Mrs. Carroll’s Slippers.

It is astonishing to read the advocacy and eulogy given by sensible gentlemen to these extreme heels. Watson, the writer of the Annals of Philadelphia, extolled their virtues—that they threw the weight of the wearer on the ball of the foot and spread it out for a good support. He deplores the flat feet of 1830.

In 1790 heels disappeared; sandal-shapes were the mode. The quarters were made low, and instead of a buckle was a tiny bow or a pleated ribbon edging. In 1791 “the exact size” of the shoe of the Duchess of York was published—a fashionable fad which our modern sensation hunters have not bethought themselves of. It was 5 3/4 inches in length; the breadth of sole, 1 3/4 inches. It was a colored print, and shows that the lady’s shoe was of green silk spotted with gold stars, and bound with scarlet silk. The sole is thicker at the back, forming a slight uplift which was not strictly a heel. Of course, this was a tiny foot, but we do not know the height of the duchess.

I have seen the remains of a charming pair of court shoes worn in France by a pretty Boston girl. These had been embroidered with paste jewels, “diamonds”; while to my surprise the back seam of both shoes was outlined with paste emeralds. I find that this was the mode of the court of Marie Antoinette. The queen and her ladies wore these in real jewels, and in affectation wore no jewels elsewhere.

In Mrs.
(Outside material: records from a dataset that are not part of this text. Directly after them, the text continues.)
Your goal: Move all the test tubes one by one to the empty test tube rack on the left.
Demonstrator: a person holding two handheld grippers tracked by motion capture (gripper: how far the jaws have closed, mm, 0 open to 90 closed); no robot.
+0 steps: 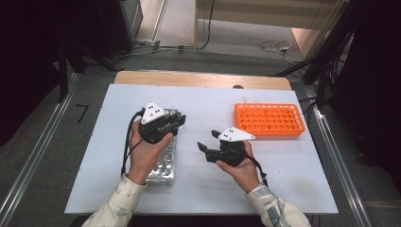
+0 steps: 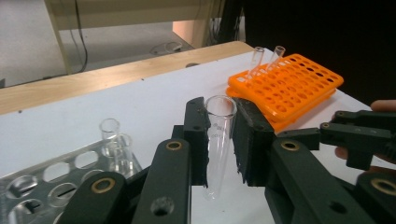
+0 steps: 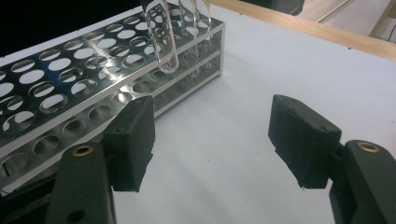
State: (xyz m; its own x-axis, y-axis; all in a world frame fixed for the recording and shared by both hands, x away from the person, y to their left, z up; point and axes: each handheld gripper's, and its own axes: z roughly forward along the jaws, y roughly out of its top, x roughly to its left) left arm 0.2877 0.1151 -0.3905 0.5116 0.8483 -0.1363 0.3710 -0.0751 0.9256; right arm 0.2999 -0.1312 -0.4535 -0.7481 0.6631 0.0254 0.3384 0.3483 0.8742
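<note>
My left gripper [image 1: 178,121] [image 2: 220,108] is shut on a clear test tube [image 2: 218,140], held upright just above the far end of a metal tube rack [image 1: 162,168] [image 2: 28,179]. In the right gripper view the tube's rounded bottom [image 3: 162,44] hangs over the metal rack [image 3: 56,93], clear of its holes. Two other tubes [image 2: 114,140] stand in the rack's end holes. My right gripper [image 1: 208,140] [image 3: 215,140] is open, with nothing between its fingers, low over the white board to the right of the rack.
An orange tube rack [image 1: 268,120] [image 2: 299,79] sits at the back right with two clear tubes [image 2: 267,58] in its far corner. The white board [image 1: 203,189] lies on a wooden table; its wooden strip [image 1: 203,79] runs along the far edge.
</note>
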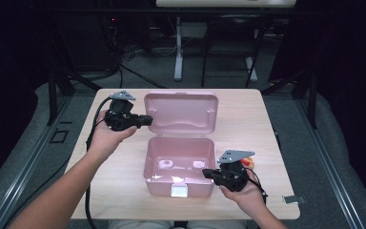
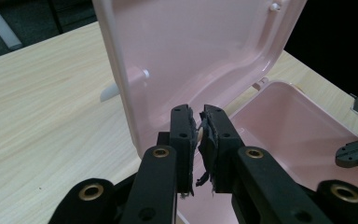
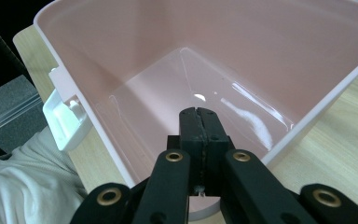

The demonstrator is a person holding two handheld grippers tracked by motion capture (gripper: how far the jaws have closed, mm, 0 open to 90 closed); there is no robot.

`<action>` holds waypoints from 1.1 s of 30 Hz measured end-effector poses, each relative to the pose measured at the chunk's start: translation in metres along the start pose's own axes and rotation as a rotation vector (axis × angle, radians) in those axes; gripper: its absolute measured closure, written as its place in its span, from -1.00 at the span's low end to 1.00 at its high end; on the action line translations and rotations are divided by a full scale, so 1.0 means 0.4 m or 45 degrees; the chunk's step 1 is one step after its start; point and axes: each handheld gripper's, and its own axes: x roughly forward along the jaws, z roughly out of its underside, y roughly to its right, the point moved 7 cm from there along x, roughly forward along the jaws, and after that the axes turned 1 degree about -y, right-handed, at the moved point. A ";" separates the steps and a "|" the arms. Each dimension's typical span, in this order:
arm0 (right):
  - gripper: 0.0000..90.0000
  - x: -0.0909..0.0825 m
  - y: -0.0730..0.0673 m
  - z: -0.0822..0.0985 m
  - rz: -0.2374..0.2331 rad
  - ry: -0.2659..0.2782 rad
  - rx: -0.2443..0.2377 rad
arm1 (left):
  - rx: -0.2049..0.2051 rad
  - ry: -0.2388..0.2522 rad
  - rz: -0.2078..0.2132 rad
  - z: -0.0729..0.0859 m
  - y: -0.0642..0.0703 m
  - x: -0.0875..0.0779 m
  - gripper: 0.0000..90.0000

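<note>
We hold the left gripper (image 1: pixel 145 119), jaws barely parted and empty, just beside the raised lid (image 1: pixel 181 112) of the pink box (image 1: pixel 178 164), while the right gripper (image 1: pixel 208 173) pinches its near rim; a nudge could drop the lid.

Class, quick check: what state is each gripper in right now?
Left gripper: jaws slightly apart, nothing held, beside the pink box's raised lid.
Right gripper: shut on the pink box's near rim.
</note>
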 end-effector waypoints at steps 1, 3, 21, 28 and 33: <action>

Gaskell’s My Lady Ludlow we are told that my lady would not sanction the mode of the beginning of the century which “made all the fine ladies take to making shoes.” Mrs. Blundell, in one of her novels, sets her heroine (about 1805) at shoe-making. The shoes of that day were very thin of material, very simple of shape, were heelless, and in many cases closely approached a sandal. A pair worn by my great-aunt at that date is shown on this page. American women certainly had tiny feet. This aunt was above the average height, but her shoes are no larger than the number known to-day as “Ones”—a size about large enough for a girl ten years old.